Higher Education or Just a Diploma Mill? Best Practices for Education Verification

Ann: “Cutting Edge, this is Ann.”

Customer: “All the little darlings are headed back to school. So, I was wondering. What are the odds that someone didn’t graduate or get the degree they say they did?”

Ann (who has a black belt in Google Fu): “Would you believe that, according to Glassdoor, 28% of resumes and applications contain phony degree claims?”

Customer: “THAT’S MORE THAN ¼ OF MY EMPLOYEES!” (Starts looking around his office, muttering “which one of yous. . . “

Ann (trying to be helpful): “It’s easy enough to verify–” (Client has put phone down, is off roaming the halls trying to decide on sight who might have committed fraud.)

Misrepresenting one’s education or credentials is one of the most widespread abuses in background screening.

And it happens at all levels:

  • Scott Thompson, former CEO of Yahoo! Falsely claimed a bachelor’s degree in accounting and computer science from Stonehill College but his degree was in accounting only. That could be a big deal for a company like Yahoo!
  • Ram Kumar, Research Director for Institutional Shareholder Services, falsely claimed a law degree.
  • Kenneth Lonchar, former CFO of Veritas, falsely claimed an MBA from Stanford
  • Ron Zarrella, CEO of Bausch and Lomb, falsely claimed an MBA from New York University
  • Bryan Mitchell, Chairman of MCG Capital, falsely claimed a BA in Economics from Syracuse University.

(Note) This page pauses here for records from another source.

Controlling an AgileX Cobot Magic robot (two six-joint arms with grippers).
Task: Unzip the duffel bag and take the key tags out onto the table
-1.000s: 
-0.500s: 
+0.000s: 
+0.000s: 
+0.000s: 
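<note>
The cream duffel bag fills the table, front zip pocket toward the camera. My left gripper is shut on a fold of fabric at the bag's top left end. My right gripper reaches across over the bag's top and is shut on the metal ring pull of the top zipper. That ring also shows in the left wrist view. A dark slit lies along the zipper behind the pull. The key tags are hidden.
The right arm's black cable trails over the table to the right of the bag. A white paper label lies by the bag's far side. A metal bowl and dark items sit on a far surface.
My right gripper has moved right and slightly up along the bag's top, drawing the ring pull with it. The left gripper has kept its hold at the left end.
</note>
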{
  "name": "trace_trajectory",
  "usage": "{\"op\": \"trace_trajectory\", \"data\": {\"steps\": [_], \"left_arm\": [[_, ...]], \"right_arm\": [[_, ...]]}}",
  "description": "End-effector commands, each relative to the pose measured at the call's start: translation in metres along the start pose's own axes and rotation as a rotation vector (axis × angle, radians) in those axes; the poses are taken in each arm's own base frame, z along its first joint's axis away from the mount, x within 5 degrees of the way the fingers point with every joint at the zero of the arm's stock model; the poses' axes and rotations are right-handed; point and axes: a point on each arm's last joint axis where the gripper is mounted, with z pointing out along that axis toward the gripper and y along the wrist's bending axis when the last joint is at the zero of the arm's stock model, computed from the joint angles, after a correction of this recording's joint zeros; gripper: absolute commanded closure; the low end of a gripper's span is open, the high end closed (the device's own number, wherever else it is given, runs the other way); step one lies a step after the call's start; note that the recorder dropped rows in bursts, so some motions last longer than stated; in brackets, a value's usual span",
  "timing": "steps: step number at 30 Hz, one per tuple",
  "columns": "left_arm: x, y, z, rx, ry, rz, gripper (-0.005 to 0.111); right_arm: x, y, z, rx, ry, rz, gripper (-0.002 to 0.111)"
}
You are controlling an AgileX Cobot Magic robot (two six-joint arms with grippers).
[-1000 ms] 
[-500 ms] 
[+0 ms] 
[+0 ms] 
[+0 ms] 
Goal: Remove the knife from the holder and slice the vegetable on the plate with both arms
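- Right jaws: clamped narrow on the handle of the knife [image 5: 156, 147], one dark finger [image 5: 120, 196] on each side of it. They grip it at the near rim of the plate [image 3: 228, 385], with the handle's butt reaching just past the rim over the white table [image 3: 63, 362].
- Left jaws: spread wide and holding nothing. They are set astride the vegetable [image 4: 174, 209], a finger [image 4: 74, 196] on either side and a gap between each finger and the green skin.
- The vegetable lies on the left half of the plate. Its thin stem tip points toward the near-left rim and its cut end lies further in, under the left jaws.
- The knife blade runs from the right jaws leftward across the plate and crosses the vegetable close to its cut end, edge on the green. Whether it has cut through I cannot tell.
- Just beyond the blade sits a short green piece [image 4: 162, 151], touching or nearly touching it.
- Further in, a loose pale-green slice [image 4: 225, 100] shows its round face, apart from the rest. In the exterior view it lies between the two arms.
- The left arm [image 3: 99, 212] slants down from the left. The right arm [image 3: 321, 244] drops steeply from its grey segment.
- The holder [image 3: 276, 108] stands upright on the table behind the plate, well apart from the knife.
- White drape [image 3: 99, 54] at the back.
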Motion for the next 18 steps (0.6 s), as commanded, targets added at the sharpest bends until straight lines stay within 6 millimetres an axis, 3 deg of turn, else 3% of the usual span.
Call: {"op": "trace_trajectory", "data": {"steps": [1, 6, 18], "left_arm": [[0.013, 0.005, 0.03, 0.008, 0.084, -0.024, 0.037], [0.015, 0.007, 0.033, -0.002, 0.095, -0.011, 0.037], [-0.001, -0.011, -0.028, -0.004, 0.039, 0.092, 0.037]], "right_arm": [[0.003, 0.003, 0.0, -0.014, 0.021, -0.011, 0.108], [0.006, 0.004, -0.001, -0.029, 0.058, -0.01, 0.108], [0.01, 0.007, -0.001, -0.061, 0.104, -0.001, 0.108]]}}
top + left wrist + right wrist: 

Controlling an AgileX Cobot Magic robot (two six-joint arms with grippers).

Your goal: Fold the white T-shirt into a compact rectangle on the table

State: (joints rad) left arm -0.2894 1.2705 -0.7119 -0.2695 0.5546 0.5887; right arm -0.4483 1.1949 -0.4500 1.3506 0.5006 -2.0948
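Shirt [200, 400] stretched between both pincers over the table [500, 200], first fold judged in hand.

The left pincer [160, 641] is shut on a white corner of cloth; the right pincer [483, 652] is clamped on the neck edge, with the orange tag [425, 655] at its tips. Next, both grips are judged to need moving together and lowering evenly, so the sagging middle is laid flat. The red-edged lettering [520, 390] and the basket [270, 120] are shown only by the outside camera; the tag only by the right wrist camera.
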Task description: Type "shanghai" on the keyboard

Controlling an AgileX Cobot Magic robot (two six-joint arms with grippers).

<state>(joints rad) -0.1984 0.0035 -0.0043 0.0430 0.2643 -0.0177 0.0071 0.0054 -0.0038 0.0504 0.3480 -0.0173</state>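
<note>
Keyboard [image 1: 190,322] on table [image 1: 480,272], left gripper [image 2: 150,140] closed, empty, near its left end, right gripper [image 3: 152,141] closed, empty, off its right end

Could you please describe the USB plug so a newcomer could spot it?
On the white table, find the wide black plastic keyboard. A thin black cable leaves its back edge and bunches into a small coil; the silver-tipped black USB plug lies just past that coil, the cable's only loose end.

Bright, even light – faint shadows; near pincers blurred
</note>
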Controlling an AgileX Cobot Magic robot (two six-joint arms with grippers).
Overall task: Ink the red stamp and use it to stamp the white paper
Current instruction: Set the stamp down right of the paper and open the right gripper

Is there a best practice for education verification?

You bet. There are handful of procedures that will make education verification quick and easy.

  1. Get the applicant’s name when they received the degree. Schools generally don’t keep records by Social Security Numbers. They will have a record by name under which the individual graduated
  2. Get the year that the applicant graduated. Record searching by the schools can be very different if your applicant graduated in 2015 or 1985. That year can be a big help whether the records are on microfiche or at their fingertips on the computer.
  3. What degree did your applicant earn? It helps to know if we are appealing to the school of engineering or the school of liberal arts. Or the law school. Or the school of business.
  4. Where is the school? Do you have any idea how many Central High Schools there are in this country? (About 131).
  5. Have the applicant physically sign the Authorization Form. Educational institutions are the about the last bastion that requires a “wet” signature. Most won’t accept a typed signature as permission to release information.

The biggest school lesson to be had is to always do your homework and verify the education of your employees.